Start of Block

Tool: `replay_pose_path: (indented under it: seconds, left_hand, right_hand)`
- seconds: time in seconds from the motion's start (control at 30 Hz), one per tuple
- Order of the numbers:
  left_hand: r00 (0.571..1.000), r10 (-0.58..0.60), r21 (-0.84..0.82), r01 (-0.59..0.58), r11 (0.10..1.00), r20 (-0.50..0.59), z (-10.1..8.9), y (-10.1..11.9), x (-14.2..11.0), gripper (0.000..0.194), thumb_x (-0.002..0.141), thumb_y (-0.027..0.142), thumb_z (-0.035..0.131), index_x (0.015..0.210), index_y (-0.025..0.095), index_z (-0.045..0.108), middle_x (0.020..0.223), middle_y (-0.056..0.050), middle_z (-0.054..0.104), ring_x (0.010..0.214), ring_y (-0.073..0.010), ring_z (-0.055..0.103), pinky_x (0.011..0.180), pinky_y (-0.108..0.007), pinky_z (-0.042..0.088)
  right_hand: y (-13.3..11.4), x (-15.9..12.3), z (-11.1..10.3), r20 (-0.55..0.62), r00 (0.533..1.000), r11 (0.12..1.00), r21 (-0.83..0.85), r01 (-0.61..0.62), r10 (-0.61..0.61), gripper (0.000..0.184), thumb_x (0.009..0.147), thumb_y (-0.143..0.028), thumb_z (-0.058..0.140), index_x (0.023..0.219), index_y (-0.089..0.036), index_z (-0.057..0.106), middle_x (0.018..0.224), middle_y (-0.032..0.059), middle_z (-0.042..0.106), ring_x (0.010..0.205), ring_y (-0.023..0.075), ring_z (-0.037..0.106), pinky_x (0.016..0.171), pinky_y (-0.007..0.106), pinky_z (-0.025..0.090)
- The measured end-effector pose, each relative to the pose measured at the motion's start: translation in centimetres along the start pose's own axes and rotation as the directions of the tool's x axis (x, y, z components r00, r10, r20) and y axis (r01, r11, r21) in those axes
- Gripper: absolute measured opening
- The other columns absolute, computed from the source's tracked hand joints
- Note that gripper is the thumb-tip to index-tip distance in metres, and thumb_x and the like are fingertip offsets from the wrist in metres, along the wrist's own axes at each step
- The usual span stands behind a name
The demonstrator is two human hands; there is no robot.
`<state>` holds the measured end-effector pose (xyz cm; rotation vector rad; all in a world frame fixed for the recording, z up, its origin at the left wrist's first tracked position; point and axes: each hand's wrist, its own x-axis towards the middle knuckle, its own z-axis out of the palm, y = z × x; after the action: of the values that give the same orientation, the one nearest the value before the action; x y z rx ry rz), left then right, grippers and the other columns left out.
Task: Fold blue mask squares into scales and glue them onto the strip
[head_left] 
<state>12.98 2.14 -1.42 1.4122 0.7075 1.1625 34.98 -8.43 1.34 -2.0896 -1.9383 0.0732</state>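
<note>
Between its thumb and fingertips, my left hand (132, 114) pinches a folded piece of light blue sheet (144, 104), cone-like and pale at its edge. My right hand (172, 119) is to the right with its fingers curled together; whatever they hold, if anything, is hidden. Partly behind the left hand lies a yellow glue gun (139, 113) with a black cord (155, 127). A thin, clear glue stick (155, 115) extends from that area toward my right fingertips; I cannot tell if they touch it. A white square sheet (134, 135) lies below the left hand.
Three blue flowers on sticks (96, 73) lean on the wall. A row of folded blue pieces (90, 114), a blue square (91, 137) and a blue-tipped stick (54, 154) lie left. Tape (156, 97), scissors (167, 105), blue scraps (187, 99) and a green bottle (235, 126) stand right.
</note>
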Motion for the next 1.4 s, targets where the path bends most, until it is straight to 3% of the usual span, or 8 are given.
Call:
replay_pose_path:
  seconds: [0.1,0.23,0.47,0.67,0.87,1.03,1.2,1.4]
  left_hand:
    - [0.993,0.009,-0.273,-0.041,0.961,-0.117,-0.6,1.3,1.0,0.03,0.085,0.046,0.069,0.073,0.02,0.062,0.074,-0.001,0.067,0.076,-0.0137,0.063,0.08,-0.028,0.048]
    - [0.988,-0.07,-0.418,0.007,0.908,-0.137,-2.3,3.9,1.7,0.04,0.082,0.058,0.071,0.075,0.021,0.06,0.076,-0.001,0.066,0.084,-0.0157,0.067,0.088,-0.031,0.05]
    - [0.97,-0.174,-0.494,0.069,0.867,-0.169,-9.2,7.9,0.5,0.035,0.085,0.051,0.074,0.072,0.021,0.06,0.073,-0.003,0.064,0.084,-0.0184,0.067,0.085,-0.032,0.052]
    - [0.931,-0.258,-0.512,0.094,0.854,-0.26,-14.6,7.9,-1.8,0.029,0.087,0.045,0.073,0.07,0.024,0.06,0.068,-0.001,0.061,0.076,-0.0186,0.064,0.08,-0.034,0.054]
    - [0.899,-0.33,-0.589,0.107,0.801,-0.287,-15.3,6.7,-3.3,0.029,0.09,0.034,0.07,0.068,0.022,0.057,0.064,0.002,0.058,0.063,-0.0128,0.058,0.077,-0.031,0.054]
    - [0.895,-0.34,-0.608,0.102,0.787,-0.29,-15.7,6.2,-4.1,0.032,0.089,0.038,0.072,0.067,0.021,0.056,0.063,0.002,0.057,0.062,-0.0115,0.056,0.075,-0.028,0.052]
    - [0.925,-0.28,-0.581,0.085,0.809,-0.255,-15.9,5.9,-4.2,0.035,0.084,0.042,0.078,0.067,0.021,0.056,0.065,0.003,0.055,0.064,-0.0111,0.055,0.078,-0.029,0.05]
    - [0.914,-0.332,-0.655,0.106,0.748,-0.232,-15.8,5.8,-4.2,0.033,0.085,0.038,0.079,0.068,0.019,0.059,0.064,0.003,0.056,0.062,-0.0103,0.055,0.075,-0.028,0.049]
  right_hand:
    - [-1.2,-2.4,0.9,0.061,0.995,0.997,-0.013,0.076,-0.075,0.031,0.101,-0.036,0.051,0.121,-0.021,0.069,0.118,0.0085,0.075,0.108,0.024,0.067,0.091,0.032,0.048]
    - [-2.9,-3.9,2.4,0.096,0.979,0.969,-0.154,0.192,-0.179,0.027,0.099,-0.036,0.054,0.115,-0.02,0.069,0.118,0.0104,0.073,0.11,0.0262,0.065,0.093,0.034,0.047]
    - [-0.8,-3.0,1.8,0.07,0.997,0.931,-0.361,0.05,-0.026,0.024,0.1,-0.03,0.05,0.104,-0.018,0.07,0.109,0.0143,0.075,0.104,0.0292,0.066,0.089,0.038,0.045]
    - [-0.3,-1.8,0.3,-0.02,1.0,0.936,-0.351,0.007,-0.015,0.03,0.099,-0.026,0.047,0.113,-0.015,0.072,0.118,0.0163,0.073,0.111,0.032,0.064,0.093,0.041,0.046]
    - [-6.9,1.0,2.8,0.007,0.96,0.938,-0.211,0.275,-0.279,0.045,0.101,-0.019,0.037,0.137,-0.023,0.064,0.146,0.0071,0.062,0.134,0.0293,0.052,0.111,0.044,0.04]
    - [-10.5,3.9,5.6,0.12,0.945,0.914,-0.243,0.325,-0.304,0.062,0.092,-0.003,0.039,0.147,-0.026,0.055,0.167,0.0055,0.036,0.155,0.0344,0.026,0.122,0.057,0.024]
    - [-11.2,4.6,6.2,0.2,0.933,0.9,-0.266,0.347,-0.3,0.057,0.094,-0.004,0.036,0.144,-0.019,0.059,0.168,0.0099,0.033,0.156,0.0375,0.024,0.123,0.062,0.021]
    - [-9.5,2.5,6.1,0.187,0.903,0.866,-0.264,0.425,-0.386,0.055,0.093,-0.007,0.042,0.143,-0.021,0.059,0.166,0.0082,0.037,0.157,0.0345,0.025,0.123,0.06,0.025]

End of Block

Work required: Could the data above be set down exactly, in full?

Answer for this exercise:
Tool: `replay_pose_path: (indented under it: seconds, left_hand, right_hand)`
- seconds: time in seconds from the motion's start (control at 30 Hz), one per tuple
- Order of the numbers:
  left_hand: r00 (0.571..1.000), r10 (-0.58..0.60), r21 (-0.84..0.82), r01 (-0.59..0.58), r11 (0.10..1.00), r20 (-0.50..0.59), z (-10.1..8.9), y (-10.1..11.9), x (-14.2..11.0), gripper (0.000..0.194), thumb_x (-0.002..0.141), thumb_y (-0.027..0.142), thumb_z (-0.035..0.131), index_x (0.015..0.210), index_y (-0.025..0.095), index_z (-0.045..0.108), middle_x (0.020..0.223), middle_y (-0.056..0.050), middle_z (-0.054..0.104), ring_x (0.010..0.214), ring_y (-0.073..0.010), ring_z (-0.055..0.103), pinky_x (0.011..0.180), pinky_y (-0.108..0.007), pinky_z (-0.042..0.088)
  right_hand: y (-13.3..11.4), x (-15.9..12.3), z (-11.1..10.3), r20 (-0.55..0.62), r00 (0.533..1.000), r11 (0.12..1.00), r21 (-0.83..0.85), r01 (-0.61..0.62), r10 (-0.61..0.61), gripper (0.000..0.184), thumb_x (0.009..0.147), thumb_y (-0.143..0.028), thumb_z (-0.058..0.140), index_x (0.023..0.219), index_y (-0.089..0.036), index_z (-0.057..0.106), middle_x (0.018..0.224), middle_y (-0.032..0.059), middle_z (-0.042..0.106), ring_x (0.010..0.205), ring_y (-0.023..0.075), ring_z (-0.037..0.106), pinky_x (0.016..0.171), pinky_y (-0.007..0.106), pinky_z (-0.025..0.090)
- The measured end-effector pose, each relative to the pose measured at the motion's start: translation in centimetres along the start pose's own axes and rotation as the directions of the tool's x axis (x, y, z components r00, r10, r20) and y axis (r01, r11, r21) in those axes
- Gripper: absolute measured opening
- The other columns absolute, computed from the source's tracked hand joints
- Note that gripper is the thumb-tip to index-tip distance in metres, and thumb_x and the like are fingertip offsets from the wrist in metres, along the wrist's own axes at each step
- The usual span stands behind a name
The demonstrator is two human hands; there is no robot.
`<state>` holds the measured end-effector pose (xyz cm; rotation vector rad; all in a world frame fixed for the recording, z up, its origin at the left wrist's first tracked position; point and axes: each hand's wrist, its own x-axis towards the middle knuckle, its own z-axis out of the palm, y = z × x; after the action: of the values that give the same orientation, the one nearest the value before the action; x y z rx ry rz), left then right, grippers and the other columns left out.
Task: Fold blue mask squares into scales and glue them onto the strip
[head_left] 
<state>12.98 2.14 -1.42 1.4122 0.7075 1.1625 34.98 -8.43 1.34 -2.0896 -1.9383 0.0732</state>
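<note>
Between its thumb and fingertips, my left hand (132, 114) pinches a folded piece of light blue sheet (144, 104), cone-like and pale at its edge. My right hand (172, 119) is to the right with its fingers curled together; whatever they hold, if anything, is hidden. Partly behind the left hand lies a yellow glue gun (139, 113) with a black cord (155, 127). A thin, clear glue stick (155, 115) extends from that area toward my right fingertips; I cannot tell if they touch it. A white square sheet (134, 135) lies below the left hand.
Three blue flowers on sticks (96, 73) lean on the wall. A row of folded blue pieces (90, 114), a blue square (91, 137) and a blue-tipped stick (54, 154) lie left. Tape (156, 97), scissors (167, 105), blue scraps (187, 99) and a green bottle (235, 126) stand right.
</note>
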Motion for the next 1.4 s, targets where the path bends most, until it is straight to 3% of the usual span, or 8 are given.
Call:
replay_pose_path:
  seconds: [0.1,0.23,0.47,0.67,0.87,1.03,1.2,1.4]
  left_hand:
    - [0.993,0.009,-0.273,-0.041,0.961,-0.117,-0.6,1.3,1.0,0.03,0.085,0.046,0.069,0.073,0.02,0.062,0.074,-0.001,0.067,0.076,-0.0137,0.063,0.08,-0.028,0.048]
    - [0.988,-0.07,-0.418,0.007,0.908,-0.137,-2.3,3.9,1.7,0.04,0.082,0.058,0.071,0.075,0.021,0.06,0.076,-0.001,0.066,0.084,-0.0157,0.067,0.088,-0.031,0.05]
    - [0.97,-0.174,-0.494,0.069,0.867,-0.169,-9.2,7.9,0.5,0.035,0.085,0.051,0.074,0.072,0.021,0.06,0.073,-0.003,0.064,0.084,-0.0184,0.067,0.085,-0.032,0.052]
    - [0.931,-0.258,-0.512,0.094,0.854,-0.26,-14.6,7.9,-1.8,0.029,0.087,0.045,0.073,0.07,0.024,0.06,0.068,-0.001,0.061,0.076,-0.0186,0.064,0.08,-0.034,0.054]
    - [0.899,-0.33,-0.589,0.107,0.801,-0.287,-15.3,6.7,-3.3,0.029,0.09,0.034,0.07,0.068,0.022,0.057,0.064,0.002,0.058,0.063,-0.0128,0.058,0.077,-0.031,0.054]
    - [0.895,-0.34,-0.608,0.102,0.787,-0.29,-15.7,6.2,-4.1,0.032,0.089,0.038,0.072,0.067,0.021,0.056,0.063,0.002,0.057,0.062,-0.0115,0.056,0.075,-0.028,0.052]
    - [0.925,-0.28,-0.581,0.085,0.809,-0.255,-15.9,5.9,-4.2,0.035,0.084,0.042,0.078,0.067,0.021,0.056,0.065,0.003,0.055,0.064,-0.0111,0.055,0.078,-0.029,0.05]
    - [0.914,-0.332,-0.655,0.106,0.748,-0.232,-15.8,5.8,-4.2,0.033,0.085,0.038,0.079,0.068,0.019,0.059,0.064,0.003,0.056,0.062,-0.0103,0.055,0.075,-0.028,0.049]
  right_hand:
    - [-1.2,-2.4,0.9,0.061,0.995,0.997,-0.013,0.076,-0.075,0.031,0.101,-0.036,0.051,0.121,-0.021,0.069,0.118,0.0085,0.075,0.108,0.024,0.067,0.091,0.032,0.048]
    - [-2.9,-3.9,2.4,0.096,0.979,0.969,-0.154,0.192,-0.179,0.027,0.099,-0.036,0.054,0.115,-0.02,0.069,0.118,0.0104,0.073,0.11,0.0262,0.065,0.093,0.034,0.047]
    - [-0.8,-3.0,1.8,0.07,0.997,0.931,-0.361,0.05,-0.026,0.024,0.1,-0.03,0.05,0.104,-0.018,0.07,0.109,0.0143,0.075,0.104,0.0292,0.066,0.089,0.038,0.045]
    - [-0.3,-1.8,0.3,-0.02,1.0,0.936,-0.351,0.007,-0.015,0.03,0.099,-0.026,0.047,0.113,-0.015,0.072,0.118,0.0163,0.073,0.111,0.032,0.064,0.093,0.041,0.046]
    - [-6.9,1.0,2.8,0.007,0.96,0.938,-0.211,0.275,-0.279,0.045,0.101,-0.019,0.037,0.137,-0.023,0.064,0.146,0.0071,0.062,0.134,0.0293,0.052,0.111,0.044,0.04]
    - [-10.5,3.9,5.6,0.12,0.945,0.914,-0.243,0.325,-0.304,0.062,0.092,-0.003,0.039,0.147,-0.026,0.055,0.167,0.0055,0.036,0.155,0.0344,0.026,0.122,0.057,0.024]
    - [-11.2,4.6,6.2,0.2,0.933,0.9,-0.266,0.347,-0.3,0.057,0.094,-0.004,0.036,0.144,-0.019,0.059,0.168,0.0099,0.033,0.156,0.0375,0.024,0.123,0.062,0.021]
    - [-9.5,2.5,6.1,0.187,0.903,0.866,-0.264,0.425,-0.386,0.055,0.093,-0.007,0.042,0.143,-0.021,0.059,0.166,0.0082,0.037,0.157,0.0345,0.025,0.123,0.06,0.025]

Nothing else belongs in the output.